A Sandra gostava
daqueles natais com avós, tios e primos, já que a sua vida familiar só era
suportável porque ela e o irmão passavam muito tempo no liceu e os pais nos
seus empregos. Ao fim-de-semana, quando se juntavam para as refeições, as comportas
cediam à pressão acumulada. Em tempos mais recuados, os pais guerreavam um com
o outro. Agora, que o filho ia entrando na adolescência, as batalhas aconteciam
entre ele e o progenitor.
Com quinze anos,
a Sandra não perdera ainda o medo do pai Narciso, embora tivesse havido uma
metamorfose na origem desse medo, uma transformação lenta e dissimulada, da
qual ela nem se apercebera: o pavor dos castigos que ele lhe infligia em
criança dera lugar ao medo de o magoar. Pai tirano, Narciso era, ao mesmo tempo,
quebradiço como porcelana. Se não hesitava em usar de violência como método
educativo, rachava ao menor toque. Transferia a culpa dos seus ressentimentos a
quem estivesse à mão, normalmente a filha. Além de ser mulher, era mais frágil do
que a esposa. A Sandra tratava-o com pinças e comia caladinha. Já ao irmão
Filipe, um ano mais novo, permitiam-se ousadias. Mesmo assim, Narciso perdia as
estribeiras, caso o rebento pisasse em ramo verde, nas suas cavaqueiras de
fim-de-semana.
A família da
Sandra era a primeira a chegar a casa dos avós.

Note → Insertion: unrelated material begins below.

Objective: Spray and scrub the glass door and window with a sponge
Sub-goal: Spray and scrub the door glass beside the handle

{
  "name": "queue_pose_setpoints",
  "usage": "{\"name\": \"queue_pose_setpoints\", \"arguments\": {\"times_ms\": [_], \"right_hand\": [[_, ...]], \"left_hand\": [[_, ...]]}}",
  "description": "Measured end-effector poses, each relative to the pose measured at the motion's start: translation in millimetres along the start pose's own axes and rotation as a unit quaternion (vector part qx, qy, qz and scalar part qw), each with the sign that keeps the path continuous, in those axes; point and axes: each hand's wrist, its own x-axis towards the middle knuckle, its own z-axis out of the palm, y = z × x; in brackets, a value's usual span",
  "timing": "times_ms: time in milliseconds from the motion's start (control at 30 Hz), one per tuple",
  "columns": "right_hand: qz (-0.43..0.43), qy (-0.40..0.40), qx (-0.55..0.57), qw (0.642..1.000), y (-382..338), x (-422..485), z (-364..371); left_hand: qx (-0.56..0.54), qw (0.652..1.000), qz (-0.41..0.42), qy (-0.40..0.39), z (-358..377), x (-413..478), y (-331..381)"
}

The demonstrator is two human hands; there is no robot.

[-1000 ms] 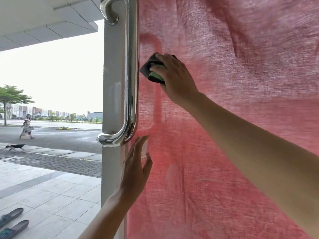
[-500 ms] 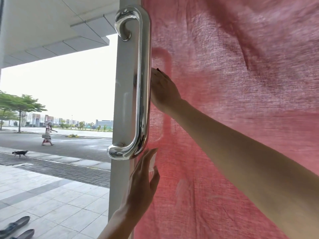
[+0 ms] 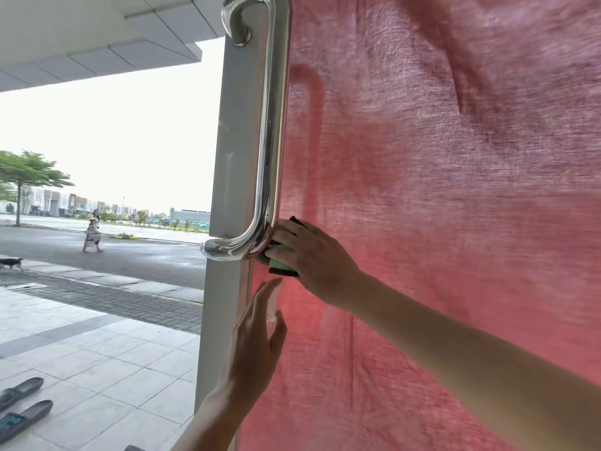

Narciso fazia-os andar numa
lufa-lufa, antes da partida. Aprontava-se depressa, arranjava até ocasião para
ir ao café. Mas esvazia-se uma chávena desse aromático néctar em três tempos e,
no seu regresso, Narciso explodia, ao constatar que a mulher e os filhos ainda
se debatiam com os preparativos. Com um ar de quem está a ser torturado, insistia
em não perceber porque precisavam eles de tanto tempo.
A Sandra imaginava-se
a responder-lhe: talvez porque tu não tens de fazer as malas, já que é a mãe,
com a minha ajuda, que as faz para toda a família; e talvez também porque
exiges ser o primeiro a usar a casa de banho; já agora, devias igualmente considerar
que não tomas pequeno-almoço; e que a mãe, além de nos preparar o
pequeno-almoço, ainda tem de arrumar a cozinha; e isto só para dar pequenos
exemplos, passando por cima de outros pormenores, como as mulheres precisarem
de mais tempo para arranjarem o cabelo e se pintarem. E não reclames, que também
gostas de as ver arranjadas!
Enfim,
quedavam-se mudos, na sua roda-viva, enquanto Narciso zurzia neles: «à vossa
espera, passo a minha vida à vossa espera».
A
sala de jantar dos avós cheirava a bolharacos,
empilhados em várias travessas, sobre o aparador. Os bolharacos, uma espécie de sonhos de abóbora e noz, polvilhados com
açúcar e canela, eram tradição. A Sandra não lhes ligava, mas o avô adorava-os.
Infiltrava-se na cozinha, enquanto a mulher os fritava, a fim de surripiar um
ou outro, ainda quente, o que exasperava a esposa, que não gostava de homens naquele
seu canto que considerava sagrado.
Nem de homens,
nem de mulheres. Punha e dispunha, não admitia ajudas nem palpites. À altura em
que foram dadas em casamento, Géninha e Tininha, as suas duas filhas, não
sabiam fritar um bife. Mas os anos iam pesando, cozinhar para treze pessoas punha-a
nervosa e admitiria, pela primeira vez, a ajuda das filhas e da nora Guiomar.